2. My mom is going to force me to stop eating two out of the three meals of the day and replace the time I would be relaxing with rigorous - almost fatal amounts - of exercise.
3. I am going to have to do Equestrian, which I used to love, and be slashed for every misstep.
4. Fencing. The discipline is pretty self-explanatory for such a sport.
5. Crushing anxiety because of people giving me sensory overload - noise, sound, visual, touch.
6. That deep, scorching desire for those pills with every staggered breath I'm going to be taking - those fucking pills.
7. The pressure of dozens of camera's watching my every move, recording every conversation I have with others, and stalking me as if I'm of any importance to their lives - I'm not, by the way.
8. The physical pain of having to heal myself by hand (because practicing magic is illegal) after every sport's practice.

I felt like every breath I was taking wasn't bringing in enough oxygen, and the weight of what I knew would be hitting me like a truck was pressing on my lungs, and there was no fucking way I would make it out alive - did I mention my need for those pills?

I was suddenly enveloped in a hug; a really strong, warm, and tight one that brought me back from the spiral I was about to go down at the thought of those fucking meds. "It's going to be ok, love. You're going to be ok." George whispered as his arms spread across my entire back, caging me in his addictively lovely embrace - I wanted to stay here forever. "You can't stop breathing like that, ok darling? You need to keep breathing, Althea Victoria Jane." He told me firmly yet lovingly, making me nod against his chest.

Keep breathing.

No matter what, keep breathing.

"Keep breathing," I whispered, my voice breaking because of how disengaging his hugs were. When George held me, pieces of my wall fell off, one by one, until there is no protection for what is on the other side. When I would leave him, that wall would have to reassemble - into a fucking fortress. No fucking way was anyone going to get through that.

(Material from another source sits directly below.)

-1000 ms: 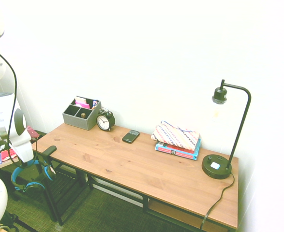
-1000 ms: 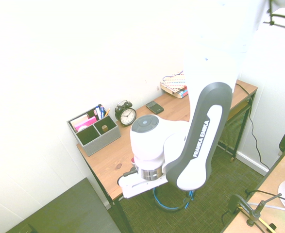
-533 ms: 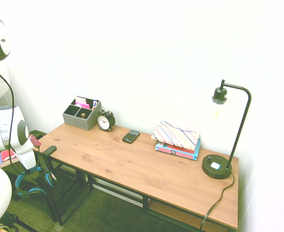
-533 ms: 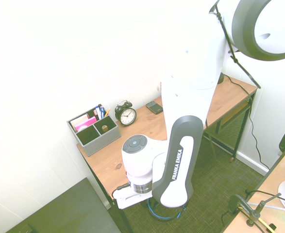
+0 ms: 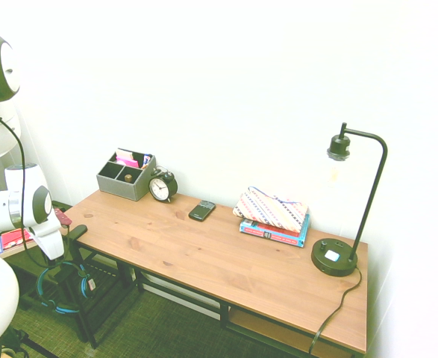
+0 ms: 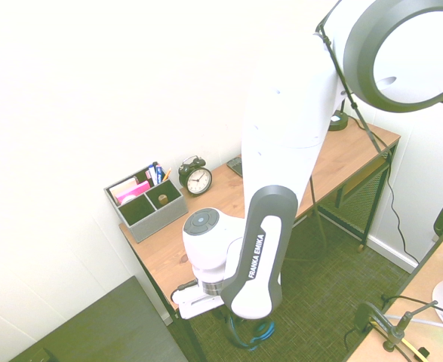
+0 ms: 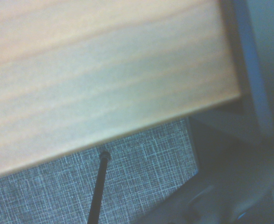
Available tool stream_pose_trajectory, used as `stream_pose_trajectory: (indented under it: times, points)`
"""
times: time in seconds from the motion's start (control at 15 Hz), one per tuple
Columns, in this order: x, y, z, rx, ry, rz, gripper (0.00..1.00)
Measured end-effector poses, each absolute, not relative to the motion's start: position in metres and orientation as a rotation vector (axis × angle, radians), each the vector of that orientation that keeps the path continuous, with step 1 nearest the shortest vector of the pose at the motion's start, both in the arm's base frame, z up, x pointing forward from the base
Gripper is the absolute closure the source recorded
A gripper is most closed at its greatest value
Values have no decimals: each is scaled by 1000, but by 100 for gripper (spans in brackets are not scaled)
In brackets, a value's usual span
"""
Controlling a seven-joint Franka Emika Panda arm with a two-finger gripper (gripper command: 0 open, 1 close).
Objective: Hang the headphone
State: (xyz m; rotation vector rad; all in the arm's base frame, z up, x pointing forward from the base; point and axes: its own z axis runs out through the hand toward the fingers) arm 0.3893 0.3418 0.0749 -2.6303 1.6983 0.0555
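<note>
wooden desk (image 5: 226, 257) fills the middle of the first exterior view, carrying a lamp (image 5: 345, 201) at 3 o'clock, a stack of books (image 5: 274, 224) under a patterned pouch (image 5: 272, 209), a grey organiser (image 5: 125, 175) and an alarm clock (image 5: 162, 186) at 10 o'clock, and a phone (image 5: 201, 210) near centre. white arm (image 5: 13, 209) bent low off the desk's 9 o'clock end.

headphone (image 5: 63, 287) now below the desktop at 8 o'clock, blue-trimmed band looping beside the dark hook (image 5: 77, 232) at the desk's end; a second ago sat higher, about level with the hook, so has dropped with the wrist. in the second exterior view only a blue arc (image 6: 253, 332) peeks out at 6 o'clock beneath the arm.

gripper (image 5: 54, 257) hidden against the band; cannot tell how wide the fingers stand, nor whether anything is gripped.

judging by the drop: either lowered onto the hook and near release, or slipped past it. unclear from here whether the band rests on the hook.
</note>
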Motion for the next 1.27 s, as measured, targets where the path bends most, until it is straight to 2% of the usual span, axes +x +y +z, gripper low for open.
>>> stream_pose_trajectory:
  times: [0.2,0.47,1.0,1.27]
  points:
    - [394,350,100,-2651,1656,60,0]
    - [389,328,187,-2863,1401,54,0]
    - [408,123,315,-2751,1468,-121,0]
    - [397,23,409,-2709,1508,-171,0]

"That's it, Althea darling. Keep breathing." He voiced deeply, sending warmth down my spine. He was warm, and right now, I was starting to melt again.

"I'm going to keep breathing," I stated, trying to convince myself. 

"No matter how hard it will be, you don't stop - ever." He said while his hands found their way to my shoulders, slightly pushing me back to make eye contact. My image of him was blurred because of the stupid feelings he gave me. I was going to miss George Weasley. He quickly pulled me back into his arms at my fallen expression, enveloping me once again in his love and protection. "Oh, Althea love." He said in the most heartbreaking manner, making me want to crumble in his arms.